Small Self Administered Pension Schemes (SSAPS)
A Small Self-Administered Pension Scheme (SSAPS) is an approved company sponsored pension arrangement, where the member trustee (Client) decides how the funds are invested. In general, investments are made outside of insurance companies. The vast majority of SSAPS are established in respect of company directors or key employees.
By establishing an SSAPS the member retains control of the funds and investment decisions in his/her own scheme. The Revenue Commissioners require that a Pensioneer Trustee, such as Newcourt Pensioneer Trustees Ltd, be appointed to operate all such schemes.
How does it work?
Contributions made by the employer into an SSAPS can usually be offset against Corporation Tax as an allowable business expense (subject to Revenue limits). We offer considerable flexibility in relation to the timing of an employer’s contributions to the scheme. The employer can choose to make regular contributions to the scheme and / or lump sum payments to tie in with the employer’s company tax year end. You can also benefit from tax relief on any personal contributions made. Tax relief is normally available at your marginal rate of tax up to a maximum of 40% of earnings each year, depending on your age and the earnings cap. This reduces the net cost of your pension contributions considerably.

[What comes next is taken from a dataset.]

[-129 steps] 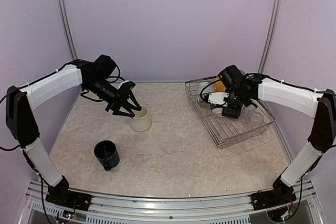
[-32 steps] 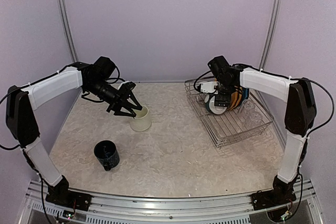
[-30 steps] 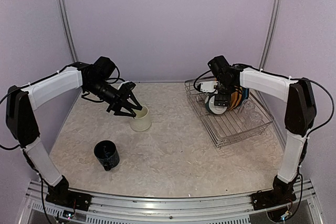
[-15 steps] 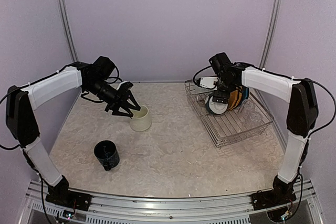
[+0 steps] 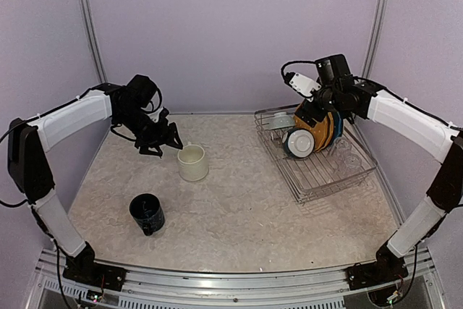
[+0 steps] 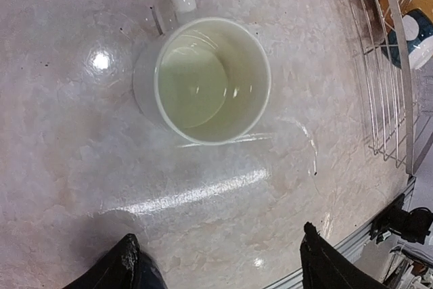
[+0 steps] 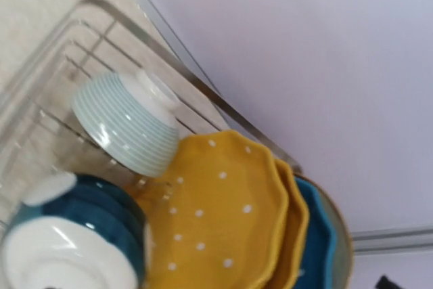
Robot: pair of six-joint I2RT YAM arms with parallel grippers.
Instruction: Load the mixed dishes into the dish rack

In terms of investment, an SSAPS offers you the opportunity to manage your retirement fund without the investment restrictions found with many traditional Life Company contracts. You can make your own investment decisions and retain control of your retirement fund. Under current Revenue rules, the investment growth generated by the SSAPS investments is exempt from income tax and capital gains tax.
On retirement, you can take 25% of the pension fund as a retirement lump sum. Up to €200,000 of this is tax free (this is the total of all lump sums taken from all of your pension plans since December 2005) with the balance up to €500,000 taxed at 20%. You can use the remainder of your retirement fund to invest in an Approved (Minimum) Retirement Fund. An alternative option is to receive up to 1.5 times your final salary as a retirement lump sum. Lesser multiples apply where you have less than 20 years service with the employer and/or where you retire earlier than your normal retirement age. If you avail of the 1.5 times salary option then you must use the balance of your retirement fund to purchase an annuity (fixed income for life).
There is a limit on the maximum fund that can be built up on retirement. This is currently €2,000,000. This figure includes all of your pension funds, including the capital value of any retirement benefits drawn down since 7 December 2005. Where the relevant limit is exceeded, the excess of your pension fund at retirement will be liable to a once off Income Tax charge at the higher rate of tax. In the event of your untimely death a lump sum of up to 4 times salary, plus a refund of your personal contributions can be paid to your estate tax free.
An annual income for dependants will be purchased with any surplus monies in the fund.